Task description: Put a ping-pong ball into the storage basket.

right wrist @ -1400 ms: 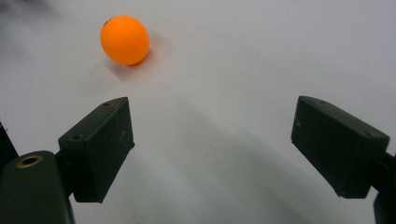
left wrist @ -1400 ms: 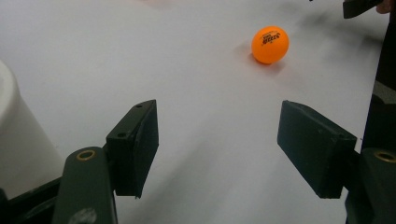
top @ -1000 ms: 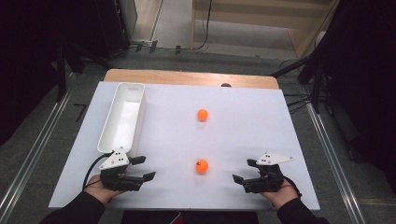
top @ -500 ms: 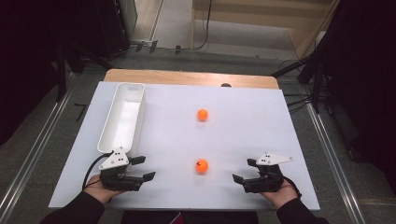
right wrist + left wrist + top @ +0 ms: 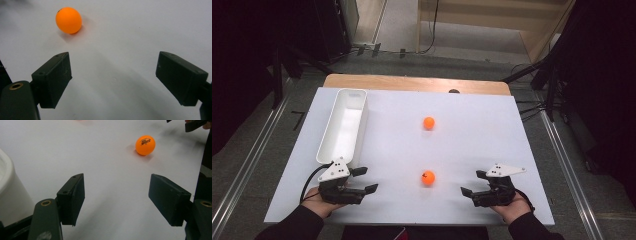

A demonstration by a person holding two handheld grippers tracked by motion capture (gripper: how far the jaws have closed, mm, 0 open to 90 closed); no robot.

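Both hand-held grippers, left (image 5: 364, 180) and right (image 5: 472, 183), are held wide open and empty at the worktop's (image 5: 472, 135) near edge, so the orange ball (image 5: 428, 177) between them is judged still to be reached.

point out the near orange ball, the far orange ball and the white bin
near orange ball (image 5: 428, 178), high view, middle of the ball
far orange ball (image 5: 429, 123), high view, middle of the ball
white bin (image 5: 343, 129), high view, bare inner floor

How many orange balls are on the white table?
2. The near ball lies between both tongs; the far ball lies mid-table, right of the white tray. The tray's inside looks empty.
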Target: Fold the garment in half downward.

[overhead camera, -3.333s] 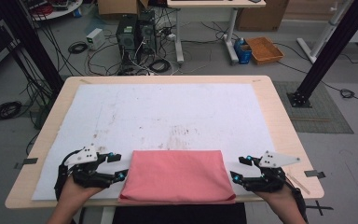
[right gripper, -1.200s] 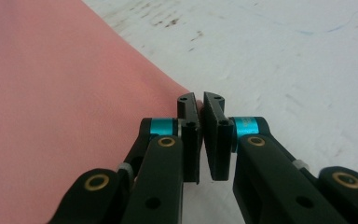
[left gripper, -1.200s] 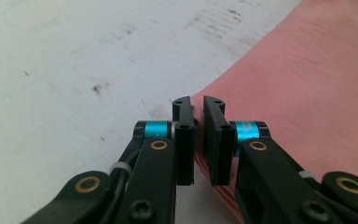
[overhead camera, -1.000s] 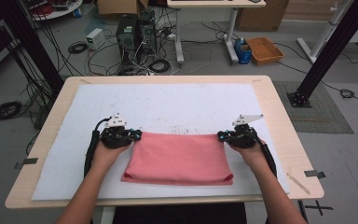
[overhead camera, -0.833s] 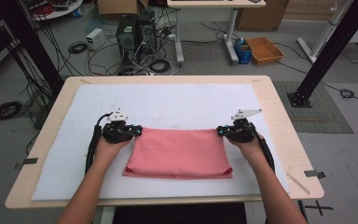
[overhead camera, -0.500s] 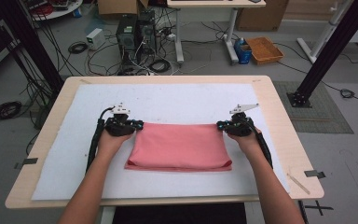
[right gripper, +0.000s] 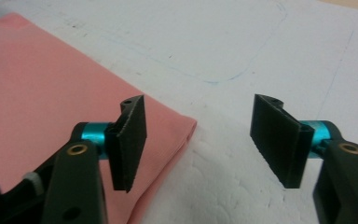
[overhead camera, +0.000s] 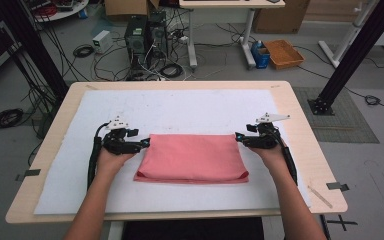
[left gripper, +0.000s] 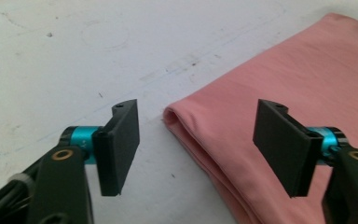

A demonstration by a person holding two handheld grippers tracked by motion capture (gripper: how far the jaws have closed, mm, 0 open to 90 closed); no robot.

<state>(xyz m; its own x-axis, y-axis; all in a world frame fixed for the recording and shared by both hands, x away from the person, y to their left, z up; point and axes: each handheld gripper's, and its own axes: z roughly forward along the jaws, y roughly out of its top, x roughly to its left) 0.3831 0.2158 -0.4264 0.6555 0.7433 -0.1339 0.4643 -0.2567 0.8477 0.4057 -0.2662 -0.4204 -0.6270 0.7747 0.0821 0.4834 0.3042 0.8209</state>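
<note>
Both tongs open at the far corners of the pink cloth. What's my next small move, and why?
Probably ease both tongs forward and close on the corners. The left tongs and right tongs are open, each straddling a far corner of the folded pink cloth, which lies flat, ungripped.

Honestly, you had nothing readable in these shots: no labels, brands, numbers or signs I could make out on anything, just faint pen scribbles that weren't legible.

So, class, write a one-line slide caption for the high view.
Two open grippers, left and right, flank the far corners of a folded pink cloth on a white mat.
</note>
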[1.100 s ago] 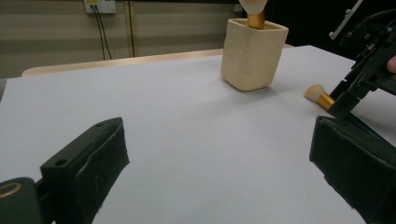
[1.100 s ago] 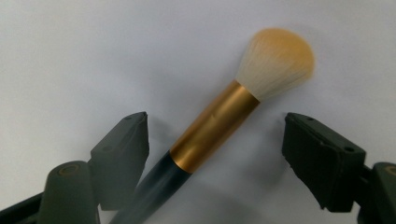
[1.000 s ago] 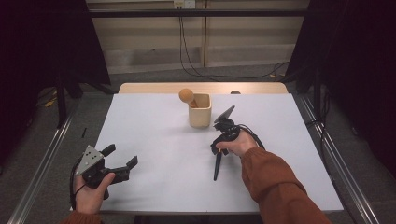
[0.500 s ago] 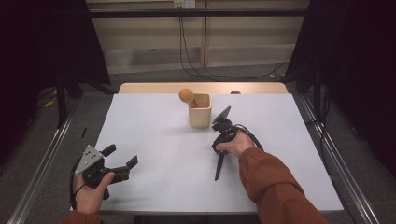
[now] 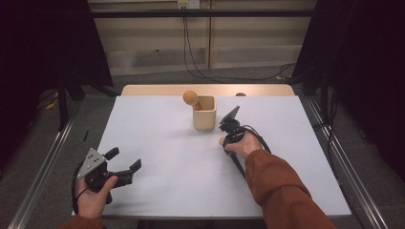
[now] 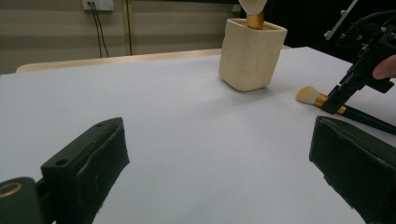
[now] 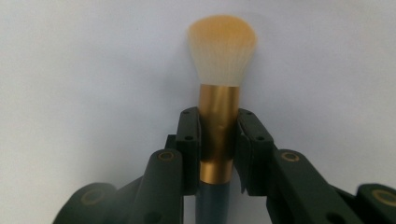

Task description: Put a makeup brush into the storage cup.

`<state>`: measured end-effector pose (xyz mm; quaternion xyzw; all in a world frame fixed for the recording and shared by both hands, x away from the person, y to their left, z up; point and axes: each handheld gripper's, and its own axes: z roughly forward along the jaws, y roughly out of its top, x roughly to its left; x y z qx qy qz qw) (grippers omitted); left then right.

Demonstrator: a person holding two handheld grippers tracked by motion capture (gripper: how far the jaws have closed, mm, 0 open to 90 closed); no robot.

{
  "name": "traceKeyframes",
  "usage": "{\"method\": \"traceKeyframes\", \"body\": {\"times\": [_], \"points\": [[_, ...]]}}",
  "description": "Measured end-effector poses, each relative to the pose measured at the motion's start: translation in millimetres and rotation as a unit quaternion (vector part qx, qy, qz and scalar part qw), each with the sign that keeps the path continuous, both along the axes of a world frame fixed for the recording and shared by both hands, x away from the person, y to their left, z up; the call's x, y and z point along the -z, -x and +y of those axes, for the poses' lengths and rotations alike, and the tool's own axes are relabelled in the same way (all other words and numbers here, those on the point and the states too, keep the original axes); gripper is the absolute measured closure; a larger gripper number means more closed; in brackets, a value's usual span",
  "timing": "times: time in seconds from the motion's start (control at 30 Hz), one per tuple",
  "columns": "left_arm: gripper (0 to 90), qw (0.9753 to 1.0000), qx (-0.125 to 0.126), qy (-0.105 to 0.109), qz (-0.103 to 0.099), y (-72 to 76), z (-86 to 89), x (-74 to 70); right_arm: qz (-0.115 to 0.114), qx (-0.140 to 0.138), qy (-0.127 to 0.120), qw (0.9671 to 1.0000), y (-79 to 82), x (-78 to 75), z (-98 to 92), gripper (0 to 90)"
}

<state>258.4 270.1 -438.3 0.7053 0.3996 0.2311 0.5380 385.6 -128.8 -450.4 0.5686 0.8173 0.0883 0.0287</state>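
Observation:
A makeup brush with a pale fluffy head, gold ferrule and dark handle lies on the white table. My right gripper is shut on its ferrule, pointing down at the table. In the high view the right gripper is just right of a cream cup, which holds a second brush. My left gripper rests open and holds nothing at the near left corner. In the left gripper view, the left gripper faces the cup and the held brush.
The table's wooden far edge runs behind the cup. Metal rails flank the table on both sides. Cables trail over the floor beyond. A cable runs back from the right gripper along the sleeve.
The right hand and its gripper have shifted very slightly to the left over the brush. The left gripper has stayed where it was.

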Motion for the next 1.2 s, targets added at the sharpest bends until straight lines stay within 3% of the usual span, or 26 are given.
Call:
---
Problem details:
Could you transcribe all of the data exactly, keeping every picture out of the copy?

Solution to this exercise:
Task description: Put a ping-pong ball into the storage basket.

right wrist @ -1400 ms: 
left wrist @ -1400 ms: 
top @ -1000 ms: 
top @ -500 ms: 
right wrist + left wrist + top @ +0 ms: 

A demonstration by a person holding two handheld grippers tracked by motion capture (gripper: how far the jaws have closed, mm, 0 open to 90 closed); no robot.

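Both hand-held grippers, left (image 5: 364, 180) and right (image 5: 472, 183), are held wide open and empty at the worktop's (image 5: 472, 135) near edge, so the orange ball (image 5: 428, 177) between them is judged still to be reached.

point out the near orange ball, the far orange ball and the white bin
near orange ball (image 5: 428, 178), high view, middle of the ball
far orange ball (image 5: 429, 123), high view, middle of the ball
white bin (image 5: 343, 129), high view, bare inner floor

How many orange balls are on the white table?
2. The near ball lies between both tongs; the far ball lies mid-table, right of the white tray. The tray's inside looks empty.
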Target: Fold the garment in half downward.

[overhead camera, -3.333s] 
[right gripper, -1.200s] 
[left gripper, -1.200s] 
[overhead camera, -1.000s] 
[overhead camera, -0.833s] 
[overhead camera, -0.500s] 
[right gripper, +0.000s] 
[overhead camera, +0.000s] 
[left gripper, +0.000s] 

A demonstration by a person holding two handheld grippers tracked by motion capture (gripper: how far the jaws have closed, mm, 0 open to 90 closed); no robot.

<state>(xyz m; its own x-axis, y-axis; all in a world frame fixed for the recording and shared by both hands, x away from the person, y to their left, z up; point and axes: each handheld gripper's, and its own axes: z roughly forward along the jaws, y roughly out of its top, x roughly to its left) 0.3831 0.2158 -0.4264 0.6555 0.7433 -0.1339 0.4643 -0.2567 0.8477 0.4057 -0.2662 -0.4204 -0.6270 0.7747 0.0821 0.4834 0.3042 0.8209</state>
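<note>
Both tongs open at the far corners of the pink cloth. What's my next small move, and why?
Probably ease both tongs forward and close on the corners. The left tongs and right tongs are open, each straddling a far corner of the folded pink cloth, which lies flat, ungripped.

Honestly, you had nothing readable in these shots: no labels, brands, numbers or signs I could make out on anything, just faint pen scribbles that weren't legible.

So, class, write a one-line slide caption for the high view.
Two open grippers, left and right, flank the far corners of a folded pink cloth on a white mat.
</note>
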[1.100 s ago] 
[1.100 s ago] 
[1.000 s ago] 
[0.500 s ago] 
[now] 
[now] 
[now] 

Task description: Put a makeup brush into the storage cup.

`<state>`: measured end-effector pose (xyz mm; quaternion xyzw; all in a world frame fixed for the recording and shared by both hands, x away from the person, y to their left, z up; point and axes: each handheld gripper's, and its own axes: z roughly forward along the jaws, y roughly out of its top, x roughly to its left; x y z qx qy qz qw) (grippers omitted); left then right.

Demonstrator: a person holding two handheld grippers tracked by motion capture (gripper: how far the jaws have closed, mm, 0 open to 90 closed); no robot.

{
  "name": "traceKeyframes",
  "usage": "{\"method\": \"traceKeyframes\", \"body\": {\"times\": [_], \"points\": [[_, ...]]}}",
  "description": "Measured end-effector poses, each relative to the pose measured at the motion's start: translation in millimetres and rotation as a unit quaternion (vector part qx, qy, qz and scalar part qw), each with the sign that keeps the path continuous, both along the axes of a world frame fixed for the recording and shared by both hands, x away from the person, y to their left, z up; the call's x, y and z point along the -z, -x and +y of those axes, for the poses' lengths and rotations alike, and the tool's own axes are relabelled in the same way (all other words and numbers here, those on the point and the states too, keep the original axes); gripper is the absolute measured closure; a larger gripper number means more closed; in brackets, a value's usual span",
  "timing": "times: time in seconds from the motion's start (control at 30 Hz), one per tuple",
  "columns": "left_arm: gripper (0 to 90), qw (0.9753 to 1.0000), qx (-0.125 to 0.126), qy (-0.105 to 0.109), qz (-0.103 to 0.099), y (-72 to 76), z (-86 to 89), x (-74 to 70); right_arm: qz (-0.115 to 0.114), qx (-0.140 to 0.138), qy (-0.127 to 0.120), qw (0.9671 to 1.0000), y (-79 to 82), x (-78 to 75), z (-98 to 92), gripper (0 to 90)"
}

<state>258.4 270.1 -438.3 0.7053 0.3996 0.2311 0.5380 385.6 -128.8 -450.4 0.5686 0.8173 0.0883 0.0287</state>
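Observation:
A makeup brush with a pale fluffy head, gold ferrule and dark handle lies on the white table. My right gripper is shut on its ferrule, pointing down at the table. In the high view the right gripper is just right of a cream cup, which holds a second brush. My left gripper rests open and holds nothing at the near left corner. In the left gripper view, the left gripper faces the cup and the held brush.
The table's wooden far edge runs behind the cup. Metal rails flank the table on both sides. Cables trail over the floor beyond. A cable runs back from the right gripper along the sleeve.
The right hand and its gripper have shifted very slightly to the left over the brush. The left gripper has stayed where it was.
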
Motion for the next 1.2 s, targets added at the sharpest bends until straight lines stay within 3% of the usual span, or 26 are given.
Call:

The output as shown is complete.